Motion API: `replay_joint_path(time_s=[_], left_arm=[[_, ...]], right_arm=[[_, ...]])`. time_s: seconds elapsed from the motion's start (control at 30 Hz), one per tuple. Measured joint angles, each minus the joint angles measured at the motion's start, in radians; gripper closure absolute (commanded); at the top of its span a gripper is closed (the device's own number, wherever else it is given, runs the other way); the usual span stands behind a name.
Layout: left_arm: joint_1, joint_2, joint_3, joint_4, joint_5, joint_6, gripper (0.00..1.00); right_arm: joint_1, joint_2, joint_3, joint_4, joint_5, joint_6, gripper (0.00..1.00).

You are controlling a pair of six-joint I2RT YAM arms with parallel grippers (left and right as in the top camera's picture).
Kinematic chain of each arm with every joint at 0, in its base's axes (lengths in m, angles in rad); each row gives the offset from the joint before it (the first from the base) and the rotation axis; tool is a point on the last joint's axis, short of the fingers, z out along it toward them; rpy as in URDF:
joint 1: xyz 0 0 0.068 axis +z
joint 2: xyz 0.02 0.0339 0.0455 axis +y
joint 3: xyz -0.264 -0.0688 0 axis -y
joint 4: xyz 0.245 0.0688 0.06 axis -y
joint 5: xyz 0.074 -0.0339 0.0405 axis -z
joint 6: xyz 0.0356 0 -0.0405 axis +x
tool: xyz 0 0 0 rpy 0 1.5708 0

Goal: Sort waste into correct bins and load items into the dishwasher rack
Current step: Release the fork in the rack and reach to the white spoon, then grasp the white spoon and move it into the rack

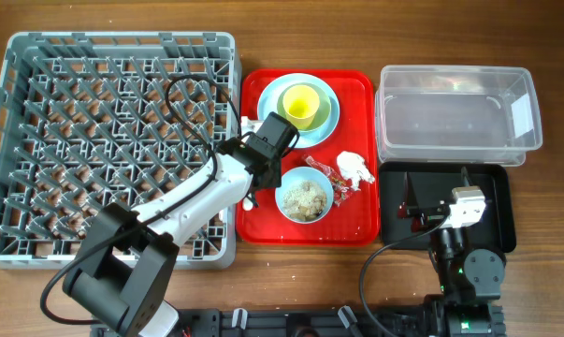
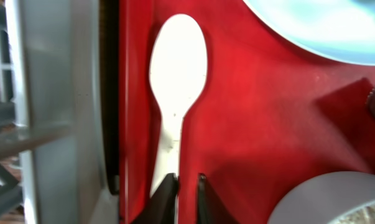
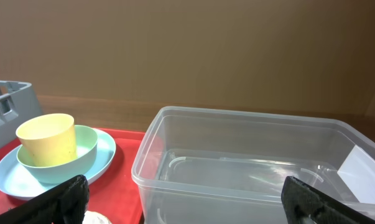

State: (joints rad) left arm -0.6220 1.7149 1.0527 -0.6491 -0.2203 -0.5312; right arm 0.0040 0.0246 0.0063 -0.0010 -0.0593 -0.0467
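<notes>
The left gripper [image 2: 184, 194] is hanging over the left side of the red tray [image 2: 249, 112], its fingers pinched to a narrow gap with only tray showing between them. The white spoon [image 2: 178, 68] is lying flat there beside the grey rack [image 2: 56, 112], its handle reaching the left fingertip. The right gripper [image 3: 184, 202] is gaping wide, facing the clear tub [image 3: 249, 162].

Tight lane along the red tray's [image 2: 255, 118] edge
The rack [image 2: 56, 112] crowds the spoon's [image 2: 178, 68] left; bare tray opens right, up to plate [image 2: 324, 25] and bowl [image 2: 336, 199].
</notes>
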Motion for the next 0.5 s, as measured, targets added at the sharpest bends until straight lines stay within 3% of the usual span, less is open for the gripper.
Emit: replay_joint_path(time_s=[0.2, 0.5], left_arm=[[-0.011, 0.020, 0.000, 0.026, -0.034, 0.001, 0.82], [-0.014, 0.094, 0.000, 0.052, -0.090, 0.002, 0.80]], right_arm=[[0.000, 0.000, 0.000, 0.000, 0.000, 0.000, 0.00], [0.000, 0.000, 0.000, 0.000, 0.000, 0.000, 0.00]])
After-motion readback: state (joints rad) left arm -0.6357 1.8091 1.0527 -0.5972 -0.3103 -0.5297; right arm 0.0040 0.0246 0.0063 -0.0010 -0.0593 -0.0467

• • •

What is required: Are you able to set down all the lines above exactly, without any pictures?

Task answer:
Motion API: `replay_joint_path(time_s=[_], left_arm=[[_, ...]], right_arm=[[_, ...]])`. time_s: seconds elapsed from the motion's start (control at 30 Hz), one per tuple. Measured joint angles, each minus the joint angles measured at the motion's start, in radians; gripper closure absolute (commanded); at the top of its span a gripper is closed (the device's own number, wherever else it is given, runs the other way); the usual span stands behind a name.
Layout: left_arm: joint_1, joint_2, joint_3, joint_4, joint_5, joint_6, gripper (0.00..1.00); right_arm: joint_1, joint_2, joint_3, joint_4, joint_5, joint_6, gripper (0.00..1.00).

You are controlling a pair of six-joint I2RT YAM arms with parallel grippers (left and right as in the top camera's picture).
Kinematic chain of each arm with every joint at 0, in its base's axes (lengths in m, angles in rad); each row gives the offset from the joint before it (the first from the base) and the rotation axis; tool is a point on the last joint's axis, short of the fingers, z out along it toward them; rpy as in URDF:
joint 1: xyz 0 0 0.068 axis +z
joint 2: xyz 0.02 0.0339 0.0455 axis +y
joint 3: xyz -0.264 -0.0688 0 axis -y
joint 4: xyz 0.245 0.0688 0.06 axis -y
joint 5: xyz 0.074 -0.0339 0.0405 axis -z
joint 6: xyz 0.0356 0 -0.0405 axis +x
tool: xyz 0 0 0 rpy 0 1.5708 0

Goal: Sort waste into correct bins and load items into the dishwasher rack
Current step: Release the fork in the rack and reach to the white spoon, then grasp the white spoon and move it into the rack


State: (joints rad) left arm -0.6220 1.7149 1.0527 -0.6491 -0.2203 -0.5312; right arm 0.0040 0.0246 0.0063 -0.0010 -0.0593 -0.0467
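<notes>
The left gripper [image 2: 184, 194] is hanging over the left side of the red tray [image 2: 249, 112], its fingers pinched to a narrow gap with only tray showing between them. The white spoon [image 2: 178, 68] is lying flat there beside the grey rack [image 2: 56, 112], its handle reaching the left fingertip. The right gripper [image 3: 184, 202] is gaping wide, facing the clear tub [image 3: 249, 162].

Tight lane along the red tray's [image 2: 255, 118] edge
The rack [image 2: 56, 112] crowds the spoon's [image 2: 178, 68] left; bare tray opens right, up to plate [image 2: 324, 25] and bowl [image 2: 336, 199].
</notes>
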Motion for the next 0.5 s, as measured, targets added at the sharpest bends until straight lines stay within 3% of the usual span, less is open for the gripper.
Emit: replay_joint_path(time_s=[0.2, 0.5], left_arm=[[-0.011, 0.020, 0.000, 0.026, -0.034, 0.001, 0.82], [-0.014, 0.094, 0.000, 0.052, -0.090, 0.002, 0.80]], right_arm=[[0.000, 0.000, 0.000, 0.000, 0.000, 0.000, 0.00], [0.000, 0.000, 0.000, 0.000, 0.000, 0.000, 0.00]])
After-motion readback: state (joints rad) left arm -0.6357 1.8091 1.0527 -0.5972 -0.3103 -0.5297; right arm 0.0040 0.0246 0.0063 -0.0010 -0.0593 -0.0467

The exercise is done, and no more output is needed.